Kim Dingle

b. 1951

Artist Kim Dingle is known for paintings, sculptures, and installations that deal with  American culture and history. Using both figurative and abstract styles, her art is often a provocative commentary on the roles of race, gender, and stereotypes. 

Dingle lives and works in Los Angeles. She received her B.F.A. from California State University, Los Angeles in 1988. When she was an undergraduate student, she worked as a house painter. She received her M.F.A. from Claremont Graduate School in 1990.  Her first solo exhibition, “Portraits from the Dingle Library,” combined images of her mother with figures such as George Washington, Queen Elizabeth II, and the boxer George Foreman. Her inspiration came from her mother’s belief that she is related to both George Washington and the Queen.

She took a hiatus from making art when she and her partner Aude Charles operated a restaurant called ‘Fatty’s’ for a dozen years in Eagle Rock, California. The break from painting renewed her love of making art so Dingle sold the restaurant and returned to the art world in 2013 with a show at Coagola Curatorial on Chung King Road in Los Angeles’ Chinatown.

Dingle often works in series. In the 1990s – before operating her restaurant – she began making installations, sculptures, and paintings of destructive little girls. Her “Priss” and “Wild Girl” paintings turn loose these destructive little girls, who wear frilly white dresses and black patent leather shoes. They tumble, wrestle, fight, chase one another, guzzle wine, play with their food, tip over tabes, bury their faces in frosting-covered cakes, and generally wreak havoc everywhere. They are often placed in landscape scenes or in front of a wallpaper background. According to Dingle, “Priss’ is like Shirley Temple as a psycho pit bull.” 

Her “Studies for the Last Supper at Fatty’s (Wine Bar for Children II)” is a 40-panel painting 6 feet tall and 40 feet long. It is a comic appropriation of  Leonardo’s “Last Supper” except that Dingle’s work depicts 10 plump girls at a bar with their backsides facing viewers. 

While blindfolded, Dingle changed it up by painting her demonic little girls in broad expressive brushstrokes in her “Blindfold Paintings.” She has made maps and abstractions inspired by the patterns of construction boards sold at Home Depot. Her “Crush” paintings began as works on glassine, which Dingle photographed and then painted over to create the final work. She then crumbled up the glassine and displayed it as a stack on the floor in front of the finished painting in her version of a diptych. 

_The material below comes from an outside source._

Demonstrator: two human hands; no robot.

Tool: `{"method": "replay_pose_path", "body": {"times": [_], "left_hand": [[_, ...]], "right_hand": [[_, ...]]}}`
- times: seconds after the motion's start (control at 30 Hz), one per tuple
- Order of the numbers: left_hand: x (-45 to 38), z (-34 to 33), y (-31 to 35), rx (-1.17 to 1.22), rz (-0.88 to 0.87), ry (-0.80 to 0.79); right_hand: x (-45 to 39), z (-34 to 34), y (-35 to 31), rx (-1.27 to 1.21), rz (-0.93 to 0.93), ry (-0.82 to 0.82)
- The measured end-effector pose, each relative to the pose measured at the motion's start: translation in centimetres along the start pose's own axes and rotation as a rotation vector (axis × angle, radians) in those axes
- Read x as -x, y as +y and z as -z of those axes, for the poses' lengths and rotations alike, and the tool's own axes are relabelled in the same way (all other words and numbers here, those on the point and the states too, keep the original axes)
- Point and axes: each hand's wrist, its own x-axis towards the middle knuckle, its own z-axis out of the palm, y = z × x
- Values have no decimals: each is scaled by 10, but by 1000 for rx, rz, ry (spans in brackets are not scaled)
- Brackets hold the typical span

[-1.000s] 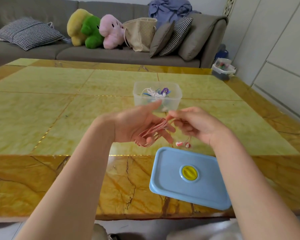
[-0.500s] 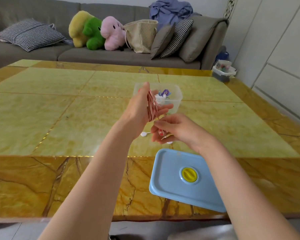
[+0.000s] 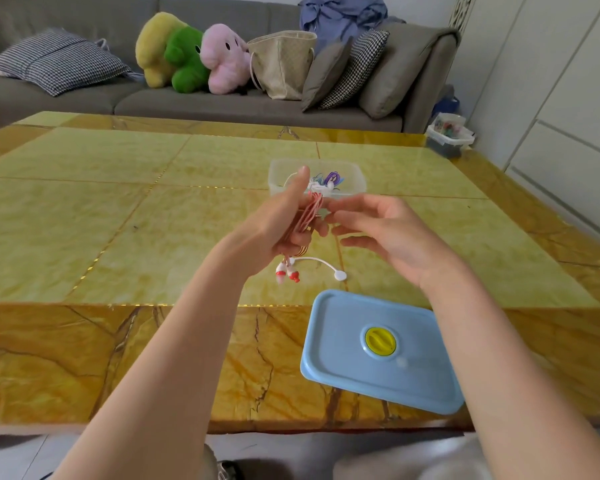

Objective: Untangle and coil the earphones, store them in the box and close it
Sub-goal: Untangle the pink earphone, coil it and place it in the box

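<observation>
Several pink earphones (image 3: 307, 216) loops wound round left hand (image 3: 278, 223) fingers (image 3: 317, 228), earbuds dangling below

The room was evenly and softly lit by diffuse daylight, bright without harsh contrast. The glossy yellow-green marble table (image 3: 84, 216) carried a pale sheen, strongest toward its far right corner, and only faint, soft-edged shadows. The right hand (image 3: 378, 233) was slightly smeared by motion blur at its fingertips. Wide-angle distortion bowed the table's edges and the grey fabric sofa (image 3: 222, 105). Overall sharpness was moderate, with softer detail in the distance.
</observation>
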Motion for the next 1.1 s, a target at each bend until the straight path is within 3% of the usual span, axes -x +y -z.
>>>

Dingle has had solo shows at Sperone Westwater, Susanne Vielmetter Gallery, and Los Angeles Projects. Her work was included in the 2000 Whitney Biennial. Her work is in the public collections of the Denver Museum of Contemporary Art, Los Angeles County Museum of Art, Los Angeles’ Museum of Contemporary Art, San Diego’s Museum of Contemporary Art, Washington D.C.’s National Gallery of Art, San Francisco Museum of Modern Art, Seattle Museum of Contemporary Art, Smithsonian American Art Museum, Laguna Art Museum, and the Whitney Museum of American Art.